To ensure that the team focuses its efforts toward potential clinical benefits, they have recruited Shuman, a physician-scientist who is fluent in both the medical and research languages and cultures. Shuman, an oncologist, will coordinate the project's basic research with its translational components, which will focus initially on multiple myeloma, a blood cancer caused by the accumulation of abnormal plasma cells.

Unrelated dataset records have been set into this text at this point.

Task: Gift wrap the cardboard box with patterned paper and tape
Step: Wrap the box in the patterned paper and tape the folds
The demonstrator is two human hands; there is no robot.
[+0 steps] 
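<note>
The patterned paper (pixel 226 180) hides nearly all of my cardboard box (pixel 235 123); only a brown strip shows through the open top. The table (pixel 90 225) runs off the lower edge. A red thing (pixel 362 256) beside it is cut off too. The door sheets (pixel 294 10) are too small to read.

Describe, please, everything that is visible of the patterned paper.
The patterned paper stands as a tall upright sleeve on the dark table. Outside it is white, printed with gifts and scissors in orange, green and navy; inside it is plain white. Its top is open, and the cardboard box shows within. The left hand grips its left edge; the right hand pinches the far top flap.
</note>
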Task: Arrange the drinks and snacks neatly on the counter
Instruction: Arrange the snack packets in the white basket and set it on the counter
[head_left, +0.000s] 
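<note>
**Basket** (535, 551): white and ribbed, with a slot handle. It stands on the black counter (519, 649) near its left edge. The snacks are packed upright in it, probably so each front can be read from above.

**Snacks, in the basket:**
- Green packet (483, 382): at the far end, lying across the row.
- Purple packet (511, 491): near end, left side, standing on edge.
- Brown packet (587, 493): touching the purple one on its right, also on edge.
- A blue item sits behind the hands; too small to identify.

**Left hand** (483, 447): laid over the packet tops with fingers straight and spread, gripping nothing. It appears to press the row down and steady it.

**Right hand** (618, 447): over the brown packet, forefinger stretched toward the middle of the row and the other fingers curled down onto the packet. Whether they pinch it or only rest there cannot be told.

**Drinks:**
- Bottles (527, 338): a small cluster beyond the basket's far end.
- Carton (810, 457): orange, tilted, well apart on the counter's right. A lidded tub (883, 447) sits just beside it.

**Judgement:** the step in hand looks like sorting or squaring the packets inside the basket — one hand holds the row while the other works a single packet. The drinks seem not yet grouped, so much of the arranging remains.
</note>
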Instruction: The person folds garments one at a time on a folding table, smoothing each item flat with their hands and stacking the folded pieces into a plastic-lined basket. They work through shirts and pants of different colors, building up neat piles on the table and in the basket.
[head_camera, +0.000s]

When plasma cells turn cancerous, the unfolded protein response is thought to play a key role in allowing the cells to survive in the face of an elevated level of misshapen proteins. “They require the unfolded protein response for their survival, so if we block it, we may be able to take away their growth advantage,” says Walter. McCormick, who is the director of the UCSF Comprehensive Cancer Center, has considerable experience and success in transitioning basic research findings into the development of new cancer drugs, and will lead the group in designing experiments to test how effectively their drug-like molecules thwart the growth of cancer cells and deciphering the genetic abnormalities that drive those tumor cells.

“There's a lot of potential, but all of it is a pipe dream until we can actually test it,” Walter says. “The idea is to bring this research to the stage where it looks so believable that companies become convinced that it's a validated drug target.” He says that he and his collaborators have meddled in components of the project already, but the Collaborative Innovation Award from HHMI has given the team “wonderful momentum.”

Monthly videoconferences will ensure the continued exchange of ideas between the collaborators in San Francisco and Chile, and Walter is optimistic that a close and energetic collaboration over the next four years will allow the team to accomplish its goals.

“It's an opportunity to do science the way it should be done but rarely is,” Walter says. “A lot of success in science is measured by individual progress and the contributions of individuals, and it tends to make people think in their own little silo. This initiative offers a huge opportunity to do science in a different way, in which each person's success drives the whole project.”